## WORK INSTRUCTION:
Look below for the line that has "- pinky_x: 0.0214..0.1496". Set down the lines from there through the line that has "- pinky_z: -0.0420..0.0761", exactly as written.

## GIVEN MATERIAL:
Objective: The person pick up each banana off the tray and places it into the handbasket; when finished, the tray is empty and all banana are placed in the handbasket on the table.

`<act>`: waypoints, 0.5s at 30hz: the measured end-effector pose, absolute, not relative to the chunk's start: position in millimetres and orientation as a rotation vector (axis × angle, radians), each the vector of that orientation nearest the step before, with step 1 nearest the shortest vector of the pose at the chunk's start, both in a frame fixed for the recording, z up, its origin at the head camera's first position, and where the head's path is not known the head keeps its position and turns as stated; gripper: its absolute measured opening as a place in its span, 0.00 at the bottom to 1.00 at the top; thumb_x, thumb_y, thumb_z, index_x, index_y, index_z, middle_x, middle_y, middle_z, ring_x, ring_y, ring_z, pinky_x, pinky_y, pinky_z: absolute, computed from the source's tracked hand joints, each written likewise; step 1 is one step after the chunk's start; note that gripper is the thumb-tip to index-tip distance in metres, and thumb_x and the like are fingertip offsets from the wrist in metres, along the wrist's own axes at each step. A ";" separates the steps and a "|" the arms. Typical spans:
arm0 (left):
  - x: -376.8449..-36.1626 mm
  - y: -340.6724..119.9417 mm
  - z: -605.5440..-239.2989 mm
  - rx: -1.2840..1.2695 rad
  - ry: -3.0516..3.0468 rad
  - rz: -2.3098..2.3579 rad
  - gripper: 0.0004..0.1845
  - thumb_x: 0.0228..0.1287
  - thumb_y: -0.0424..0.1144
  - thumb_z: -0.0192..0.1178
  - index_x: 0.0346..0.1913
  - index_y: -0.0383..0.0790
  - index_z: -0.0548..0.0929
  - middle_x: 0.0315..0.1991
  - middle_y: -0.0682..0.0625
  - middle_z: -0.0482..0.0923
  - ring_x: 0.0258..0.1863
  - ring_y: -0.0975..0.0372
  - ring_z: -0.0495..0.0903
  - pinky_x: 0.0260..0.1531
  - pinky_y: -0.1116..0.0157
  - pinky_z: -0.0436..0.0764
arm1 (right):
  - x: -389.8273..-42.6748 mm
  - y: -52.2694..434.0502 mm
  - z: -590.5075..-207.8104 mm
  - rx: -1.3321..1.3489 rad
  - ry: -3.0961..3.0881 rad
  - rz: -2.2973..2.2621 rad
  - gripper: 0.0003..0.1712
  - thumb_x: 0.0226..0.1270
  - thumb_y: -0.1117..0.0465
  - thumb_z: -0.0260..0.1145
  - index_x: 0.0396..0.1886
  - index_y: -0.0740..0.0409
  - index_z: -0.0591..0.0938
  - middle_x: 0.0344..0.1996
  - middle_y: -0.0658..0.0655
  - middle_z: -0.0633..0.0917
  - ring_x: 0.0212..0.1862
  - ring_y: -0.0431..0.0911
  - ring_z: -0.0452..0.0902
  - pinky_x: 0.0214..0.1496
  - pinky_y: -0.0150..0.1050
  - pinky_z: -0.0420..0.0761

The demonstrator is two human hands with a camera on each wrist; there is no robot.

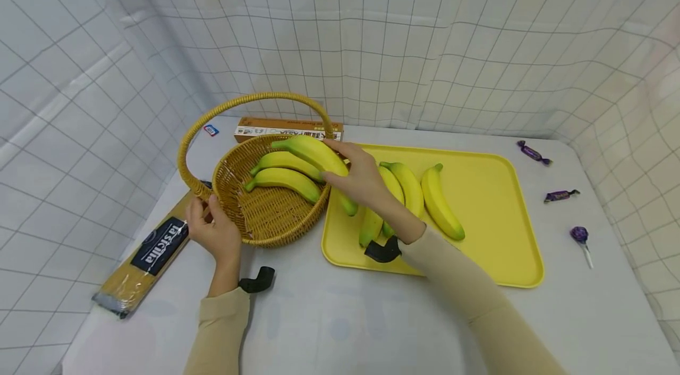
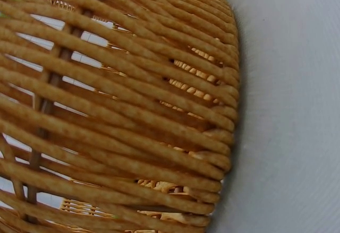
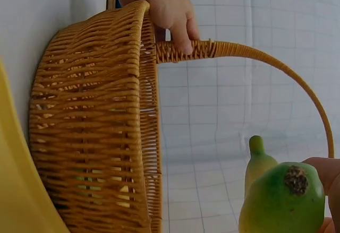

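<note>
A wicker basket with a tall hoop handle stands on the white table, with two yellow bananas lying inside. My right hand grips a third banana over the basket's right rim; its green tip fills the lower right of the right wrist view. My left hand holds the basket where the handle meets the rim, fingers curled over it. The left wrist view shows only the basket's woven wall. More bananas lie on a yellow tray beside the basket.
A spaghetti packet lies at the table's left edge. A long cardboard box sits behind the basket. Two wrapped candies and a purple lollipop lie at the right. A gridded white curtain surrounds the table.
</note>
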State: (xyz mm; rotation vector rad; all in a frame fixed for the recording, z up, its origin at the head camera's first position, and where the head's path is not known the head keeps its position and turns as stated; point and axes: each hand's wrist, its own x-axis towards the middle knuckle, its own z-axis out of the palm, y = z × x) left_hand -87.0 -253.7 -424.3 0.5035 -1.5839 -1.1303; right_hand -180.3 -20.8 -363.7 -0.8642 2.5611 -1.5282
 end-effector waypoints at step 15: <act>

## ANSWER SECTION:
  - pinky_x: 0.0214..0.1496
  - pinky_y: -0.0150..0.1050
  - pinky_z: -0.0420..0.0761

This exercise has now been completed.